Market concentration amplifies it further. The S&P 500’s rise has been carried almost entirely by 10 companies.

The other 490 stocks have had virtually no earnings growth since 2022.

Indexes look strong. The broader corporate economy does not.

Speculation fills the gap.

Stimulus checks, commission-free apps, and passive flows all funneled money into the largest names.

Algorithms reinforced momentum. Rising prices led to more buying, creating a feedback loop disconnected from economic reality.

Investor psychology made it stick. “Buy the dip” became gospel.

FOMO (fear of missing out) kept capital chasing mega-caps.

But this optimism was fueled by price action, not wage growth or household security.

Meanwhile, inequality soared. The top 10% of Americans own 88% of equities.

The next 40% split the remaining 12%. The bottom 50%? They hold debt, not stock.

Market highs increasingly enrich the wealthy few, while the majority feel squeezed.

Now look at China.

The economy faces a property crisis, deflation pressure, and youth unemployment so severe the government stopped publishing the figure.

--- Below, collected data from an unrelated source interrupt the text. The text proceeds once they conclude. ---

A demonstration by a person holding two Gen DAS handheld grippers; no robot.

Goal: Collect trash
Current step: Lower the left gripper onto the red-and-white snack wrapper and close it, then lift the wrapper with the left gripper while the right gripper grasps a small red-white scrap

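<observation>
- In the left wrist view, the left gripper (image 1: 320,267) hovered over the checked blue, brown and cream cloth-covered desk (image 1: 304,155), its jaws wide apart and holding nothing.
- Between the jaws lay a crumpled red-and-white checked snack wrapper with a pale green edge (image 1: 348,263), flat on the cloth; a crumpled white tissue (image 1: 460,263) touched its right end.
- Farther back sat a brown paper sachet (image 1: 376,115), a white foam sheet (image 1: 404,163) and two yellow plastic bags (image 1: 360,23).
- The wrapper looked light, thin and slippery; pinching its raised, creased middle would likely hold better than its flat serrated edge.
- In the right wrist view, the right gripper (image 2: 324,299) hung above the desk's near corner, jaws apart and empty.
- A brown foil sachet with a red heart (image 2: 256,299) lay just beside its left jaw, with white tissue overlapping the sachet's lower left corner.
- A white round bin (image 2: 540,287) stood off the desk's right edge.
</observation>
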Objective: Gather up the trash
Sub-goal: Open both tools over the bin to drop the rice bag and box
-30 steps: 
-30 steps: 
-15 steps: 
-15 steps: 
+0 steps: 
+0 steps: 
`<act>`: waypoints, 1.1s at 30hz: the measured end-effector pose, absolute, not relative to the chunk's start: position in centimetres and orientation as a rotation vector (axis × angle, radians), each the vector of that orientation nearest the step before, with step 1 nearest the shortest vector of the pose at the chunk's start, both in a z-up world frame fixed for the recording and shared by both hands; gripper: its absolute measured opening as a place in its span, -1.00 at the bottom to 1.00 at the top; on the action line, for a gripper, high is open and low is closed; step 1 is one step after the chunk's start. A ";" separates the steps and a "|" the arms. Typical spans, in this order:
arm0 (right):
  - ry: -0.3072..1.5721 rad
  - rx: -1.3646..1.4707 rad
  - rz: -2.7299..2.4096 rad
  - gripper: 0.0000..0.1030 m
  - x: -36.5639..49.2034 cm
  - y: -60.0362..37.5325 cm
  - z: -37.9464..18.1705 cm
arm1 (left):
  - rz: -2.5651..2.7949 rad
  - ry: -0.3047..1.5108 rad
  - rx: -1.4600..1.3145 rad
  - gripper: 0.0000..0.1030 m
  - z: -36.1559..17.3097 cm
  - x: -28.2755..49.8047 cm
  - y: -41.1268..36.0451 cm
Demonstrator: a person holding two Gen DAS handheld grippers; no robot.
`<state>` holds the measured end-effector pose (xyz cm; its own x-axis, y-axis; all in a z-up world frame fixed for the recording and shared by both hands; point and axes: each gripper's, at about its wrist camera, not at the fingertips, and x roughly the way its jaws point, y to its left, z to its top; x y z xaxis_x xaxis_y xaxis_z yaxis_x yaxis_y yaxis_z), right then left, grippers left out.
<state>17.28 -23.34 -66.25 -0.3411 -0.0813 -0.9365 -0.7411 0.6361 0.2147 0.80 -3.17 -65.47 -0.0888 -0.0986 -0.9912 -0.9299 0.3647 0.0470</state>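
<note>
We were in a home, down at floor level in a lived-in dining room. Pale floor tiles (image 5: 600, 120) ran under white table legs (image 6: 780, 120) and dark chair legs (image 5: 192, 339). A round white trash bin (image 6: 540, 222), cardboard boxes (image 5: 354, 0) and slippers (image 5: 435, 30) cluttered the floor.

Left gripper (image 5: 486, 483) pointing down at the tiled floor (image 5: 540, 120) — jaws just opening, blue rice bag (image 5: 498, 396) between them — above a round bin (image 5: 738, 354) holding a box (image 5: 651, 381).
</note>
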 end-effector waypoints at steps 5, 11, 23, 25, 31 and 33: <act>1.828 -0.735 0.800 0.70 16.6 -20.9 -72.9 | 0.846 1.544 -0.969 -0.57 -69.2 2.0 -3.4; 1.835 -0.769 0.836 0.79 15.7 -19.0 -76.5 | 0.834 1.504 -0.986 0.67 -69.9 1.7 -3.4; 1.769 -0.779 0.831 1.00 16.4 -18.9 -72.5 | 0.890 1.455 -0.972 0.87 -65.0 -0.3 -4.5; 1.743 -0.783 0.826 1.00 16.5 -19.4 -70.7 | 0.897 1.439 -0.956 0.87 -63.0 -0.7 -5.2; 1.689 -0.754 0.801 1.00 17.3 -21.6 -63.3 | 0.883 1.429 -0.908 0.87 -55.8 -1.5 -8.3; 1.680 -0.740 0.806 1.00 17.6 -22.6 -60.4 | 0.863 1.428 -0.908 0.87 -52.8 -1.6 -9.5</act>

Yet stocks rose, driven by liquidity injections, lower trading taxes, and the “national team” buying shares to stabilize sentiment.

Retail speculation plays a huge role. Up to 80% of daily turnover comes from individuals, many leveraging on margin.

Optimism around AI, EVs, and semiconductors fueled rallies.

But as 2015 showed, these frenzies can collapse almost instantly.

Now Japan. The Nikkei hit heights not seen since the 1980s bubble.

The Bank of Japan fueled this by buying ETFs for years, at one point owning more than 70% of the ETF market.

A weak yen boosted exporters, while record buybacks and foreign inflows carried the index higher.

But here too, households saw little.

Domestic demand stayed weak. Real wages barely moved.

The rally was powered by policy support, capital flows, and corporate engineering, not grassroots prosperity.

Now, add the AI boom.

CapEx spending by the largest AI players has skyrocketed. Their CapEx-to-sales ratio has doubled in just 18 months to 18%, a record high.

Before 2020, it was just 8%.This is a corporate arms race unlike anything in decades.

Tech giants Amazon, Apple, Google, Meta, Microsoft, Nvidia, and Oracle now make up a record 33% of the entire technology sector’s market cap.

Meta is building a data center the size of Manhattan for AI.

AI optimism is now the narrative carrying global markets higher.

Investors trade the promise of future productivity, not today’s economic data.

Markets are pricing tomorrow’s breakthroughs while households live today’s affordability crisis.

My personal thoughts: I don’t think markets crash tomorrow.

The run-up likely continues for another 1–2 years, driven by liquidity, record buybacks, speculation, and the AI arms race.

But the real economy will keep weakening, and the gap between Wall Street and Main Street will only widen.